▶ _Problem statement_: Begin with the line containing "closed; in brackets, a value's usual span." and copy each line exactly through the last line of the entries, inclusive.

▶ _Data records_:
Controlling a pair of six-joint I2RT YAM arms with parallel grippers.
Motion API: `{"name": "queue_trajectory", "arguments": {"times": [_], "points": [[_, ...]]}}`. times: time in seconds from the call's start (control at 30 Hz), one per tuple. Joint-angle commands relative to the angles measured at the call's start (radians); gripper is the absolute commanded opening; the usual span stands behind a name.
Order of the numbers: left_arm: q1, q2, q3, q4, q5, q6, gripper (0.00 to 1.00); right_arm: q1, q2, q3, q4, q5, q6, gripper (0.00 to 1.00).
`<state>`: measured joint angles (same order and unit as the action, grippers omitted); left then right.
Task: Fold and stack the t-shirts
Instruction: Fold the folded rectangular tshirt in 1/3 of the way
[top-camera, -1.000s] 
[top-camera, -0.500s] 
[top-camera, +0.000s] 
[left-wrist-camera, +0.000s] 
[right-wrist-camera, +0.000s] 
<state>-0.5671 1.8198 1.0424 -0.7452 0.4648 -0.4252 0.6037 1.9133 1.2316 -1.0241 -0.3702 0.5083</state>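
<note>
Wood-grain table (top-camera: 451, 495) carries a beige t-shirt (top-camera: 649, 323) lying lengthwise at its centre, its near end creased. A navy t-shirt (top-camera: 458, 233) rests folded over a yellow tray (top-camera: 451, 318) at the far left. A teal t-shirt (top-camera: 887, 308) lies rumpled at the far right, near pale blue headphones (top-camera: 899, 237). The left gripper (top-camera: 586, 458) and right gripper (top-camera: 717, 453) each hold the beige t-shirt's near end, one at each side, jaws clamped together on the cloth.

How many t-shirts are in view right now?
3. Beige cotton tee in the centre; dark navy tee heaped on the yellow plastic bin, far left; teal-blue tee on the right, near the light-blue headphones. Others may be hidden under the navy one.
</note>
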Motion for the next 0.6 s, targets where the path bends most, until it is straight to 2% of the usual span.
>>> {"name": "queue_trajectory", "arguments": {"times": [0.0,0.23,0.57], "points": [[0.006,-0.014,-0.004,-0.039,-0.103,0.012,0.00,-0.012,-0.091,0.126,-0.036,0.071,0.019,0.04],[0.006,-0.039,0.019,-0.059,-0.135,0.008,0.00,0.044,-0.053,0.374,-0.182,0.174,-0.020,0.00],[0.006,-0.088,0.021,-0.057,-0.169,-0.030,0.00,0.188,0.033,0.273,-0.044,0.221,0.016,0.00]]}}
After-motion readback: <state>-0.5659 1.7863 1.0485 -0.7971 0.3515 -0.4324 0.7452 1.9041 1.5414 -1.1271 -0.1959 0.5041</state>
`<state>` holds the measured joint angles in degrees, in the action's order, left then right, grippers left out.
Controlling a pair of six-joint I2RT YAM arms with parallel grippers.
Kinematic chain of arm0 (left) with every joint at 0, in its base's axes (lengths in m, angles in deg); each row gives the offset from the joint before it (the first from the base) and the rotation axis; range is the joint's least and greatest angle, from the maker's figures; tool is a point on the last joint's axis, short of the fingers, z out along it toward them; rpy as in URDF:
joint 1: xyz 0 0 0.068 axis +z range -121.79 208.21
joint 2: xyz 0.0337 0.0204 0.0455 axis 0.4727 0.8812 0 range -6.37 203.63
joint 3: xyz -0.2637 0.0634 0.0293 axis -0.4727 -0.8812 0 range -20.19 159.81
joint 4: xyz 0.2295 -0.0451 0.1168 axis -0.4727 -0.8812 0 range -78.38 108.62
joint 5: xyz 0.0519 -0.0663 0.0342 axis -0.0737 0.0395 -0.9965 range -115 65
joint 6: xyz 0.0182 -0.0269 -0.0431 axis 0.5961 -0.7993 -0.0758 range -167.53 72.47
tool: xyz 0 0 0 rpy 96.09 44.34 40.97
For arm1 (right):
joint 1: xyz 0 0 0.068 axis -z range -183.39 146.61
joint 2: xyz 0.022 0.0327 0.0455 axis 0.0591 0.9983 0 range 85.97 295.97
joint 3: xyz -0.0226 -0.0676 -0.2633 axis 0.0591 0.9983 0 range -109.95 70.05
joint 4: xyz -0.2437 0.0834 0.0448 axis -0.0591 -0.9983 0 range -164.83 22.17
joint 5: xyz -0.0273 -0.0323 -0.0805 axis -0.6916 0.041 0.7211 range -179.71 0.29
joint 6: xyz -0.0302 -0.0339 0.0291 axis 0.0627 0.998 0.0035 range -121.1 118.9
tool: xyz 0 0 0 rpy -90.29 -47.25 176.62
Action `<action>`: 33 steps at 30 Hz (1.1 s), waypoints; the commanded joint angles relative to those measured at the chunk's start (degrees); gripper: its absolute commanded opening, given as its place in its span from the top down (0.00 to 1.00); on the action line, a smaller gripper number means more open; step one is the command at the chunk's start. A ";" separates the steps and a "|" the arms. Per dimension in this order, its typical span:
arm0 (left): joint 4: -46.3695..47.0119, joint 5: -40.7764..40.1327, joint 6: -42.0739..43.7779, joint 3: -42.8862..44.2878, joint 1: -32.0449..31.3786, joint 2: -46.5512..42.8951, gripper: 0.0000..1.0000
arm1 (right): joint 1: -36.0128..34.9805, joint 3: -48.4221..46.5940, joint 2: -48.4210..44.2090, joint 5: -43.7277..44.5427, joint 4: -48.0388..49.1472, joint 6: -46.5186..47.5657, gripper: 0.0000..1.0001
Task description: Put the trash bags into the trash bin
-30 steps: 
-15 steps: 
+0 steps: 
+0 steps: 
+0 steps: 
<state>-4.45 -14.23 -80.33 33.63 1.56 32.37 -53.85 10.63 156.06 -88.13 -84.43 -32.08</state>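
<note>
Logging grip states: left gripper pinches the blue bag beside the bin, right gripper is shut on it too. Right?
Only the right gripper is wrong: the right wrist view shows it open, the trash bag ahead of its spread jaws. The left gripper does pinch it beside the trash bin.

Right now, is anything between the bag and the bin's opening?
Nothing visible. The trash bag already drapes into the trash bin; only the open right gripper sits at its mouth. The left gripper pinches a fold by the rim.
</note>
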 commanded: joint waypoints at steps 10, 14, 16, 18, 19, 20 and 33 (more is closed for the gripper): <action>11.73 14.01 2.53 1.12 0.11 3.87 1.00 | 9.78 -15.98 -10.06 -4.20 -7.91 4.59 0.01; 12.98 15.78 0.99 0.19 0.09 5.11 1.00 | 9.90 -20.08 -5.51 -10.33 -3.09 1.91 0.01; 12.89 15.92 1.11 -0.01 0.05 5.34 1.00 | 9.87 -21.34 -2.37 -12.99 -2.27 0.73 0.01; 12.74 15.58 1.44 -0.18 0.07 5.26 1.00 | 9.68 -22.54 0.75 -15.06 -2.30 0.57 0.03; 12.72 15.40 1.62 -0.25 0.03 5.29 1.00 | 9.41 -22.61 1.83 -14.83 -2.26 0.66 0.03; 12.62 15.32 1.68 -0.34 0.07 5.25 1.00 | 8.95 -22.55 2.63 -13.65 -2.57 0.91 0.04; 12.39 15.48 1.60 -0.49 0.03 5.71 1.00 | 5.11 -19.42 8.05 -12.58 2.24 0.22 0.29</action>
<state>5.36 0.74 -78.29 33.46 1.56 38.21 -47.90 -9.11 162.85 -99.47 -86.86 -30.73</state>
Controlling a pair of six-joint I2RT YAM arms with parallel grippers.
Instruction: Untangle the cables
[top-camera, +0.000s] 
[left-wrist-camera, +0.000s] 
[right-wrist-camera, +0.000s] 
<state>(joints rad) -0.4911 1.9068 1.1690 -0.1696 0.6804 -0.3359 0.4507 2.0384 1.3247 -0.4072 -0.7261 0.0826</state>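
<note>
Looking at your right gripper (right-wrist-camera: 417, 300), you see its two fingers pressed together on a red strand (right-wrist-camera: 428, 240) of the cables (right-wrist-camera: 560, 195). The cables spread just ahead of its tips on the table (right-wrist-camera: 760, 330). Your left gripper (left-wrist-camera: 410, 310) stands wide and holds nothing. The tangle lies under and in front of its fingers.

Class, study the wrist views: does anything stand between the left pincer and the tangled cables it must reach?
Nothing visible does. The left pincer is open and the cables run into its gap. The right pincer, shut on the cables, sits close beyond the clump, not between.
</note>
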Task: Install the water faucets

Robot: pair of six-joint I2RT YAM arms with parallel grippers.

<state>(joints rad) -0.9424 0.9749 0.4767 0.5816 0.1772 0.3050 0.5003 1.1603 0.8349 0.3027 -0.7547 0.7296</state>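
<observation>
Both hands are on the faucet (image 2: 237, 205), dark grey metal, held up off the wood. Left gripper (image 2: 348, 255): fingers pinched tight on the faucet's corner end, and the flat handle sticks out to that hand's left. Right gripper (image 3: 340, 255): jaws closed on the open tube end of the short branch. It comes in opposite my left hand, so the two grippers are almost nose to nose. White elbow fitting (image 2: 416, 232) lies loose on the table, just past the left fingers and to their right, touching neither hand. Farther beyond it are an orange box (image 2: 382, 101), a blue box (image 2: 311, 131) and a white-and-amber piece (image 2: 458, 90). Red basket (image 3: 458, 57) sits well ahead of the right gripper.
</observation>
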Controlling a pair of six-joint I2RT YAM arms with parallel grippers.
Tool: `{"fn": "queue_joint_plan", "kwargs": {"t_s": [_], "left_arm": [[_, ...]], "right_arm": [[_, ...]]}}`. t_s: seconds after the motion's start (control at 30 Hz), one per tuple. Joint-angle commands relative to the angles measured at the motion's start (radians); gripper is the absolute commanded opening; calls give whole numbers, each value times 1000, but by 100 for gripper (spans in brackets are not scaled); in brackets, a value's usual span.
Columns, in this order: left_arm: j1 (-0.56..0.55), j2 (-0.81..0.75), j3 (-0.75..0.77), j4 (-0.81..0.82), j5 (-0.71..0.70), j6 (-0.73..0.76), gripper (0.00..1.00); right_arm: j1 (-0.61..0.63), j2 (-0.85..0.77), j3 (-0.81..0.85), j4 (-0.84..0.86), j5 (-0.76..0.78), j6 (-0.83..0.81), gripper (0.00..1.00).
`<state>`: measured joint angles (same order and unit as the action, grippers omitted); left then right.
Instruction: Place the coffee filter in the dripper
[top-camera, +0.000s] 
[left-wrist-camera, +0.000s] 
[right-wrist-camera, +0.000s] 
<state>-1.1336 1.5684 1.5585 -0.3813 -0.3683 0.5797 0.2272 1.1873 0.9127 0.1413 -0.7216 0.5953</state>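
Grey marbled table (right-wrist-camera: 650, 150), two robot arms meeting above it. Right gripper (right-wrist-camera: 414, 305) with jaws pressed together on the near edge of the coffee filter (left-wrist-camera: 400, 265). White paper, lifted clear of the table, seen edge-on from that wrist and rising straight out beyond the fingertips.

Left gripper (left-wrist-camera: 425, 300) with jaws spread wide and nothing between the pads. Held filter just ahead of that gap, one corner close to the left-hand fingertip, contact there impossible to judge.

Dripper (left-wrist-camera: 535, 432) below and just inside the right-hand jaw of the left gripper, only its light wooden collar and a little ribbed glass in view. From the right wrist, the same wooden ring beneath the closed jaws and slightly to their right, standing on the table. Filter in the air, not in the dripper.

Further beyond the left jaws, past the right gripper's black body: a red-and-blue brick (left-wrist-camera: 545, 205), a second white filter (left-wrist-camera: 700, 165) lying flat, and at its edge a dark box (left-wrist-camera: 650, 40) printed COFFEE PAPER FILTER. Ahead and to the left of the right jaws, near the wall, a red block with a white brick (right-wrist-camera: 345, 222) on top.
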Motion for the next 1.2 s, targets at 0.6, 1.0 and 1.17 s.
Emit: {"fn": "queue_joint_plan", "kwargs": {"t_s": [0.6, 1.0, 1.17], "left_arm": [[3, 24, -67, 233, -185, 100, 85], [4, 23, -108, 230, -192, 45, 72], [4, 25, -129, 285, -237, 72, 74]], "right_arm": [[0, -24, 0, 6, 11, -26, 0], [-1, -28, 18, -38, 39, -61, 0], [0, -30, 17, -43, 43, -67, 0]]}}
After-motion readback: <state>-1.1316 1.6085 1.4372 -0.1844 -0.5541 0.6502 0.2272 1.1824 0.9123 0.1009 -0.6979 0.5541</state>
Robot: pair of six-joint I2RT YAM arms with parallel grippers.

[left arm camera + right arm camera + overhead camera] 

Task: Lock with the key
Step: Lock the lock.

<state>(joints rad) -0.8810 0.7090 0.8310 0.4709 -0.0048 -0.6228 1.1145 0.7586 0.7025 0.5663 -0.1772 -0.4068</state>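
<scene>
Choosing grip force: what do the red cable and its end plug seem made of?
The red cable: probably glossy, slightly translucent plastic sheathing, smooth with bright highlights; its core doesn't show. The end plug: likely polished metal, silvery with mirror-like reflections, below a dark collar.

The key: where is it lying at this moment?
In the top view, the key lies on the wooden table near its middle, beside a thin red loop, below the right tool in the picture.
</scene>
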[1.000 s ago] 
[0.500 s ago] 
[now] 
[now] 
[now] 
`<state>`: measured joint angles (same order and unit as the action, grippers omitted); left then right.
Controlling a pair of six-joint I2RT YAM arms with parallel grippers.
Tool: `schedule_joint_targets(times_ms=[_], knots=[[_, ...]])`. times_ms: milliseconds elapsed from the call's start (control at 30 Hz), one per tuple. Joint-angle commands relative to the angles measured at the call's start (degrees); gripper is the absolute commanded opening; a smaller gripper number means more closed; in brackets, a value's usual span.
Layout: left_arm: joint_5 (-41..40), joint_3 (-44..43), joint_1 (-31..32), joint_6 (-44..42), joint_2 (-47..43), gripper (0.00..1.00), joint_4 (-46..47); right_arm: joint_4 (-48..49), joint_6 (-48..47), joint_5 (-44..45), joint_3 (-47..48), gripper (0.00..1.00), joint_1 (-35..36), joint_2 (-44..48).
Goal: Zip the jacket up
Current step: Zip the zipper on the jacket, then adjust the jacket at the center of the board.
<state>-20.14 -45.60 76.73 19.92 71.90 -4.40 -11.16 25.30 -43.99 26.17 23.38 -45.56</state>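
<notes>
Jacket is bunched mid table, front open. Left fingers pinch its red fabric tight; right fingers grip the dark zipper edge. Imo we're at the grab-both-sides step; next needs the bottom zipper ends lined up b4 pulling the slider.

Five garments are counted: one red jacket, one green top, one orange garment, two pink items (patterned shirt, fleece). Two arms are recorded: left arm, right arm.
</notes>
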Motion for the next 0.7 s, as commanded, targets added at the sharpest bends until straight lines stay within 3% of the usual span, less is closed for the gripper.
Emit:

▶ _Reply_:
Tool: `schedule_joint_targets(times_ms=[_], knots=[[_, ...]])`. times_ms: milliseconds elapsed from the call's start (control at 30 Hz), one per tuple. Joint-angle commands relative to the angles measured at the call's start (degrees); gripper is the absolute commanded opening; a smaller gripper number means more closed; in brackets, a value's usual span.
Layout: left_arm: joint_5 (-41..40), joint_3 (-44..43), joint_1 (-31..32), joint_6 (-44..42), joint_2 (-47..43), gripper (0.00..1.00), joint_4 (-46..47); right_arm: joint_4 (-48..49), joint_6 (-48..47), joint_5 (-44..45), joint_3 (-47..48), gripper (0.00..1.00), joint_1 (-35..36), joint_2 (-44..48).
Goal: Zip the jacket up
Current step: Zip the zipper on the jacket, then adjust the jacket at the center of the board.
<state>-20.14 -45.60 76.73 19.92 71.90 -4.40 -11.16 25.30 -43.99 26.17 23.38 -45.56</state>
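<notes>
Jacket is bunched mid table, front open. Left fingers pinch its red fabric tight; right fingers grip the dark zipper edge. Imo we're at the grab-both-sides step; next needs the bottom zipper ends lined up b4 pulling the slider.

Five garments are counted: one red jacket, one green top, one orange garment, two pink items (patterned shirt, fleece). Two arms are recorded: left arm, right arm.
</notes>
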Motion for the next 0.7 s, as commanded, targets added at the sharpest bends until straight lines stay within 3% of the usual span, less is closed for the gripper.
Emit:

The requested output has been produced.